Class-specific Data Augmentation for Plant Stress Classification
Nasla Saleem, Aditya Balu, Talukder Zaki Jubery, Arti Singh, Asheesh K. Singh, Soumik Sarkar, Baskar Ganapathysubramanian
TL;DR
This work tackles soybean leaf stress classification under confounding class conditions by introducing class-specific data augmentation guided by a genetic algorithm. By optimizing per-class augmentation policies and fine-tuning only the linear layer of a pretrained CNN, the method achieves a mean-per-class accuracy of $97.61\%$, up from a baseline of $95.09\%$, with substantial gains for difficult classes (e.g., bacterial blight and bacterial pustule).
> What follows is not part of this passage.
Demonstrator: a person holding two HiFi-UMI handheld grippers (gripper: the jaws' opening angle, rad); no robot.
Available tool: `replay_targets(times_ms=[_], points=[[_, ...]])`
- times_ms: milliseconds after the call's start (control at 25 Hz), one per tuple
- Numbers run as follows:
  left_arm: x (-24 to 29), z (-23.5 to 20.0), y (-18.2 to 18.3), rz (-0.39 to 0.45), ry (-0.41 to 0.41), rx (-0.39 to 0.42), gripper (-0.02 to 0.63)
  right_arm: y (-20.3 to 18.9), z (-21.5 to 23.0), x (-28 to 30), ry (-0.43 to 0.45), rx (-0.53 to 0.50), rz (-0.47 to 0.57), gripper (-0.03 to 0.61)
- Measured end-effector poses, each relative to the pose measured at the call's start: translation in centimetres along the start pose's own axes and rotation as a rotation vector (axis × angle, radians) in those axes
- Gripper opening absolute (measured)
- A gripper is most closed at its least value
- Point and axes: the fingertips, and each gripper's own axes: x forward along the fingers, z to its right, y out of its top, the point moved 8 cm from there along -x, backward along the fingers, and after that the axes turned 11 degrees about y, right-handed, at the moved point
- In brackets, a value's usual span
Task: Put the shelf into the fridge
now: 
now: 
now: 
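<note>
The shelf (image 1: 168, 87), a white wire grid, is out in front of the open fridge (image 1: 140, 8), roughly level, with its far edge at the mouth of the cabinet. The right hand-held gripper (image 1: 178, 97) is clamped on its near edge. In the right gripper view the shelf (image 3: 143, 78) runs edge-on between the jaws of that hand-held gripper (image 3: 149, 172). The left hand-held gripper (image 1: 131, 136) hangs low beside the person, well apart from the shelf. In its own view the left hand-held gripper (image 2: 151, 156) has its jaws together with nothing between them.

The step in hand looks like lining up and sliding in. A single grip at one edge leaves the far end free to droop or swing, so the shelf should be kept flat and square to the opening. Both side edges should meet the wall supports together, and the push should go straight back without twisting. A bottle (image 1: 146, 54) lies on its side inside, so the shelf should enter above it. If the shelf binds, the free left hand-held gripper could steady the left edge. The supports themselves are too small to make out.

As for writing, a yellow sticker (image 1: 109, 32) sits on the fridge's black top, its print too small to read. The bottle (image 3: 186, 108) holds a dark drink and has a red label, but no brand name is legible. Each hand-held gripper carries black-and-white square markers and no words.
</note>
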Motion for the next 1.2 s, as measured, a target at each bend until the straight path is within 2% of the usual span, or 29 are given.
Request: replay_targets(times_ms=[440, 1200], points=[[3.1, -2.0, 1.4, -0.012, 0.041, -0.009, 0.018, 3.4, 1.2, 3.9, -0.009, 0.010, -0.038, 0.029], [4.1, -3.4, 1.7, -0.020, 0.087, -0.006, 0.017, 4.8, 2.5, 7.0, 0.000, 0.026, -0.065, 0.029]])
The GA searches a $9×15$ policy space to maximize MPCA, using a concise 5-epoch fine-tuning for each candidate, enabling efficient discovery of effective augmentation strategies. The results demonstrate improved per-class performance, reduced misclassifications, and insights into augmentation preferences across biotic, abiotic, and healthy classes, suggesting practical impact for disease management and crop yield optimization. The approach offers a scalable, computation-efficient avenue for class-aware data augmentation applicable beyond soybean stresses to broader agricultural phenotyping tasks.
Abstract
Data augmentation is a powerful tool for improving deep learning-based image classifiers for plant stress identification and classification. However, selecting an effective set of augmentations from a large pool of candidates remains a key challenge, particularly in imbalanced and confounding datasets. We propose an approach for automated class-specific data augmentation using a genetic algorithm. We demonstrate the utility of our approach on soybean [Glycine max (L.) Merr] stress classification where symptoms are observed on leaves; a particularly challenging problem due to confounding classes in the dataset. Our approach yields substantial performance, achieving a mean-per-class accuracy of 97.61% and an overall accuracy of 98% on the soybean leaf stress dataset. Our method significantly improves the accuracy of the most challenging classes, with notable enhancements from 83.01% to 88.89% and from 85.71% to 94.05%, respectively. A key observation we make in this study is that high-performing augmentation strategies can be identified in a computationally efficient manner. We fine-tune only the linear layer of the baseline model with different augmentations, thereby reducing the computational burden associated with training classifiers from scratch for each augmentation policy while achieving exceptional performance. This research represents an advancement in automated data augmentation strategies for plant stress classification, particularly in the context of confounding datasets. Our findings contribute to the growing body of research in tailored augmentation techniques and their potential impact on disease management strategies, crop yields, and global food security. The proposed approach holds the potential to enhance the accuracy and efficiency of deep learning-based tools for managing plant stresses in agriculture.